** MATERIAL FOR THE TASK follows **
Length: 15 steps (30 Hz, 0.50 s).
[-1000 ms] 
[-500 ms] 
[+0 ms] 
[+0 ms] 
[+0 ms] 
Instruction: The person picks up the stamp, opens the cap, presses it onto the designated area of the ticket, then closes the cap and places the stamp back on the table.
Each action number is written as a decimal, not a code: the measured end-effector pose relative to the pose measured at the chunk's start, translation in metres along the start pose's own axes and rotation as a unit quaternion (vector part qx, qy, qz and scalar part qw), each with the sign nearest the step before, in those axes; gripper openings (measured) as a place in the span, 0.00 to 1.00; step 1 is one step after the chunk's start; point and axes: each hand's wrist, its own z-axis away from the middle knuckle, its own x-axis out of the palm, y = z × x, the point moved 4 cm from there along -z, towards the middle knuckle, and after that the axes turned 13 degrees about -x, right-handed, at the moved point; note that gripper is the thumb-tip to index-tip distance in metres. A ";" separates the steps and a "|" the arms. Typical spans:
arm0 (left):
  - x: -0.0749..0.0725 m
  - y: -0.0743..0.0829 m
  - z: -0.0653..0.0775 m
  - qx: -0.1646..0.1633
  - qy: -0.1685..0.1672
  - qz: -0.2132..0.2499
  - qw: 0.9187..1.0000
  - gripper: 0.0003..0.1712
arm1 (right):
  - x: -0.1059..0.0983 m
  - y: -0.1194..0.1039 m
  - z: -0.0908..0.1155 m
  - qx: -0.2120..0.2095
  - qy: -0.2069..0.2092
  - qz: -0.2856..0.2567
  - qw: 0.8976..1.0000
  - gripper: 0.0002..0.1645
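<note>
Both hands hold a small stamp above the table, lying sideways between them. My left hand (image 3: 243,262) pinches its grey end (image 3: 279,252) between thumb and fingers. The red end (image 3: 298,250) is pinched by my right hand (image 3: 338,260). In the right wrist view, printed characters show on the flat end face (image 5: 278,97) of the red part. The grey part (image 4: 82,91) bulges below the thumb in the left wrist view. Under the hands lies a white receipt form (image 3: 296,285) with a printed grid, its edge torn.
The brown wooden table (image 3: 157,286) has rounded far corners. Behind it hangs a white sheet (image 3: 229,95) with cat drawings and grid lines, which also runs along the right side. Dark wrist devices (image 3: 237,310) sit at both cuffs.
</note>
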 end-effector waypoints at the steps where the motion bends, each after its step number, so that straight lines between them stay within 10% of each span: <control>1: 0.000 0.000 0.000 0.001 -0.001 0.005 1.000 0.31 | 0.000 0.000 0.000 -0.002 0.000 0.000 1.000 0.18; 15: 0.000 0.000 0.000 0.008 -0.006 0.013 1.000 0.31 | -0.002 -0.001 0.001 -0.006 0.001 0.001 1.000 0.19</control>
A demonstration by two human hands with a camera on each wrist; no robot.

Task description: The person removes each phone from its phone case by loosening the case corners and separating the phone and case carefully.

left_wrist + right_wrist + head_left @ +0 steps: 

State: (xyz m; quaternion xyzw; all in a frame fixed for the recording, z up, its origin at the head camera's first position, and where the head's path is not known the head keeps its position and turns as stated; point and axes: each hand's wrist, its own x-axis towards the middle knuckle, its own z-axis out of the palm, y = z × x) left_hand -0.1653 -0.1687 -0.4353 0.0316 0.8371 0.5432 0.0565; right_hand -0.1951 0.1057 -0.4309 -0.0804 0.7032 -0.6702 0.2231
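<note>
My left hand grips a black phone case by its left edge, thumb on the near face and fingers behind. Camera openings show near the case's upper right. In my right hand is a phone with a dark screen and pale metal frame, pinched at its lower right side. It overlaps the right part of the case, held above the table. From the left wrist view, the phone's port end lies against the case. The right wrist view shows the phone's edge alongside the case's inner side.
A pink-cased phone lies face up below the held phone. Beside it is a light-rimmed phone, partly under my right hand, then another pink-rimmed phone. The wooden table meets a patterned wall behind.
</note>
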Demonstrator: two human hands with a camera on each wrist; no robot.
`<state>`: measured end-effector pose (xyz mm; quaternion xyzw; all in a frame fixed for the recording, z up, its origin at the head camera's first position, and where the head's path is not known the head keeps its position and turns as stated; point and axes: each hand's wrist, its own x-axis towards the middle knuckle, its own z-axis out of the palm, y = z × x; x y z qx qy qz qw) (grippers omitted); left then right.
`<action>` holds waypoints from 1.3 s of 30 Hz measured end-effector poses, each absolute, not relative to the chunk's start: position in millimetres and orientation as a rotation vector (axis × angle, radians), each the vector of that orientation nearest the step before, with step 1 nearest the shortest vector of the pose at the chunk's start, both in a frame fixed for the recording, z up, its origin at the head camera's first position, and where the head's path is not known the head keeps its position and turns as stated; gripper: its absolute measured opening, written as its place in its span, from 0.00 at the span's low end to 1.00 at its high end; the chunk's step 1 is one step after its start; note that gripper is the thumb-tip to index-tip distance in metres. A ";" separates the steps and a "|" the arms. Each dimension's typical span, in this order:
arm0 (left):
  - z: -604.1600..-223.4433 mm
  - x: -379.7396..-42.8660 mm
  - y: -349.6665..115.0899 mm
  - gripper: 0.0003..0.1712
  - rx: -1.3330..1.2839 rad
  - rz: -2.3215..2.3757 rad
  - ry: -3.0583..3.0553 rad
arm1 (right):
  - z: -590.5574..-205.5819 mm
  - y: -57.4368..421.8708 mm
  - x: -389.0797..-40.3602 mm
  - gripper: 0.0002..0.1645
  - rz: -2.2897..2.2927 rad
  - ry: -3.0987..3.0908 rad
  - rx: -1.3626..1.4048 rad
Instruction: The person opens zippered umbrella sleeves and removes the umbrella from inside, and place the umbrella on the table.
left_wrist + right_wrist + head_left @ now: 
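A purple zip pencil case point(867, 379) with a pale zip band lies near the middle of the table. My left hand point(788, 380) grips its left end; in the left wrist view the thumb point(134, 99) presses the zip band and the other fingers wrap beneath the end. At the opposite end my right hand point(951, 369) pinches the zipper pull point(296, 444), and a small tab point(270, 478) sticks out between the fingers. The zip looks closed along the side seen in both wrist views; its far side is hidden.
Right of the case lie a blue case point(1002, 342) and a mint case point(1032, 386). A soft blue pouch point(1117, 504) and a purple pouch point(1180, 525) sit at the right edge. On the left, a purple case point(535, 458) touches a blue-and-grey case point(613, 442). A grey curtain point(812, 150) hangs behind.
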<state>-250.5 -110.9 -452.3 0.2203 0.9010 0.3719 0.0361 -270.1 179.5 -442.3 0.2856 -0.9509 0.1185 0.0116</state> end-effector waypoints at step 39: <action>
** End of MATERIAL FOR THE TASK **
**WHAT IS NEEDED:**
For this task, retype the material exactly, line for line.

**YOUR RESPONSE:**
Length: 15 steps (30 Hz, 0.50 s).
[-1000 ms] 
[-500 ms] 
[+0 ms] 
[+0 ms] 
[+0 ms] 
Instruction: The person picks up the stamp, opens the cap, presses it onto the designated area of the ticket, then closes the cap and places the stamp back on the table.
Each action number is written as a decimal, not a code: the measured end-effector pose relative to the pose measured at the chunk's start, translation in metres along the start pose's own axes and rotation as a unit quaternion (vector part qx, qy, qz and scalar part qw), each with the sign nearest the step before, in those axes; gripper openings (measured) as a place in the span, 0.00 to 1.00; step 1 is one step after the chunk's start; point and axes: each hand's wrist, its own z-axis away from the middle knuckle, its own x-axis out of the palm, y = z × x, the point moved 4 cm from there along -z, towards the middle knuckle, and after that the axes turned 13 degrees about -x, right-handed, at the moved point; note that gripper is the thumb-tip to index-tip distance in metres. A ";" separates the steps and a "|" the arms. Typical spans:
arm0 (left):
  - x: -0.0749..0.0725 m
  - y: -0.0743..0.0829 m
  - z: -0.0653..0.0775 m
  - qx: -0.1646..0.1633
  - qy: -0.1685..0.1672
  - qz: -0.2132..0.2499
  - qw: 0.9187..1.0000
  - gripper: 0.0003..0.1712
arm1 (right):
  - x: -0.1059..0.0983 m
  - y: -0.1194..0.1039 m
  - z: -0.0908..0.1155 m
  - qx: -0.2120..0.2095
  - qy: -0.2069..0.2092
  - qz: -0.2856..0.2567
  - qw: 0.8976..1.0000
  - gripper: 0.0002..0.1645
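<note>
Both hands hold a small stamp above the table, lying sideways between them. My left hand (image 3: 243,262) pinches its grey end (image 3: 279,252) between thumb and fingers. The red end (image 3: 298,250) is pinched by my right hand (image 3: 338,260). In the right wrist view, printed characters show on the flat end face (image 5: 278,97) of the red part. The grey part (image 4: 82,91) bulges below the thumb in the left wrist view. Under the hands lies a white receipt form (image 3: 296,285) with a printed grid, its edge torn.
The brown wooden table (image 3: 157,286) has rounded far corners. Behind it hangs a white sheet (image 3: 229,95) with cat drawings and grid lines, which also runs along the right side. Dark wrist devices (image 3: 237,310) sit at both cuffs.
</note>
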 end-effector waypoints at the steps where the motion bends, each after its step number, so that straight lines between them stay within 10% of each span: <control>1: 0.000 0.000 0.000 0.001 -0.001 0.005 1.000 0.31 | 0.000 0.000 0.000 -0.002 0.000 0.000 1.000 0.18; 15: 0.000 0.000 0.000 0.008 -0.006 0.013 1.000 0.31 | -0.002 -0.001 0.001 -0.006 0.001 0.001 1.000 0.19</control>
A demonstration by two human hands with a camera on each wrist; no robot.

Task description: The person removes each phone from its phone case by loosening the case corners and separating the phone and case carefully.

left_wrist + right_wrist + head_left @ +0 steps: 

State: (xyz m; quaternion xyzw; all in a frame fixed for the recording, z up, its origin at the head camera's first position, and where the head's path is not known the head keeps its position and turns as stated; point and axes: each hand's wrist, its own x-axis towards the middle knuckle, its own z-axis out of the palm, y = z × x) left_hand -0.1653 -0.1687 -0.4353 0.0316 0.8371 0.5432 0.0565; right_hand -0.1951 0.1057 -0.4309 -0.0804 0.7032 -0.6702 0.2231
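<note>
My left hand grips a black phone case by its left edge, thumb on the near face and fingers behind. Camera openings show near the case's upper right. In my right hand is a phone with a dark screen and pale metal frame, pinched at its lower right side. It overlaps the right part of the case, held above the table. From the left wrist view, the phone's port end lies against the case. The right wrist view shows the phone's edge alongside the case's inner side.
A pink-cased phone lies face up below the held phone. Beside it is a light-rimmed phone, partly under my right hand, then another pink-rimmed phone. The wooden table meets a patterned wall behind.
</note>
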Demonstrator: two human hands with a camera on each wrist; no robot.
`<state>`: measured end-effector pose (xyz mm; quaternion xyzw; all in a frame fixed for the recording, z up, its origin at the head camera's first position, and where the head's path is not known the head keeps its position and turns as stated; point and axes: each hand's wrist, its own x-axis towards the middle knuckle, its own z-axis out of the palm, y = z × x; x y z qx qy qz qw) (grippers omitted); left then right.
`<action>` holds waypoints from 1.3 s of 30 Hz measured end-effector poses, each absolute, not relative to the chunk's start: position in millimetres and orientation as a rotation vector (axis × angle, radians), each the vector of that orientation nearest the step before, with step 1 nearest the shortest vector of the pose at the chunk's start, both in a frame fixed for the recording, z up, its origin at the head camera's first position, and where the head's path is not known the head keeps its position and turns as stated; gripper: its absolute measured opening, written as its place in its span, from 0.00 at the span's low end to 1.00 at its high end; the chunk's step 1 is one step after its start; note that gripper is the thumb-tip to index-tip distance in metres. A ";" separates the steps and a "|" the arms. Each dimension's typical span, in this order:
arm0 (left):
  - z: -604.1600..-223.4433 mm
  - x: -379.7396..-42.8660 mm
  - y: -349.6665..115.0899 mm
  - gripper: 0.0003..0.1712
  - rx: -1.3330..1.2839 rad
  - rz: -2.3215..2.3757 rad
  - ry: -3.0583..3.0553 rad
arm1 (right):
  - z: -590.5574..-205.5819 mm
  - y: -57.4368..421.8708 mm
  - x: -389.0797..-40.3602 mm
  - gripper: 0.0002..0.1645
  - rz: -2.2897..2.2927 rad
  - ry: -3.0987..3.0908 rad
  - rx: -1.3626..1.4048 rad
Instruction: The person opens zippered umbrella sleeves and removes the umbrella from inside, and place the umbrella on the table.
left_wrist + right_wrist + head_left @ now: 
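A purple zip pencil case point(867, 379) with a pale zip band lies near the middle of the table. My left hand point(788, 380) grips its left end; in the left wrist view the thumb point(134, 99) presses the zip band and the other fingers wrap beneath the end. At the opposite end my right hand point(951, 369) pinches the zipper pull point(296, 444), and a small tab point(270, 478) sticks out between the fingers. The zip looks closed along the side seen in both wrist views; its far side is hidden.
Right of the case lie a blue case point(1002, 342) and a mint case point(1032, 386). A soft blue pouch point(1117, 504) and a purple pouch point(1180, 525) sit at the right edge. On the left, a purple case point(535, 458) touches a blue-and-grey case point(613, 442). A grey curtain point(812, 150) hangs behind.
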<state>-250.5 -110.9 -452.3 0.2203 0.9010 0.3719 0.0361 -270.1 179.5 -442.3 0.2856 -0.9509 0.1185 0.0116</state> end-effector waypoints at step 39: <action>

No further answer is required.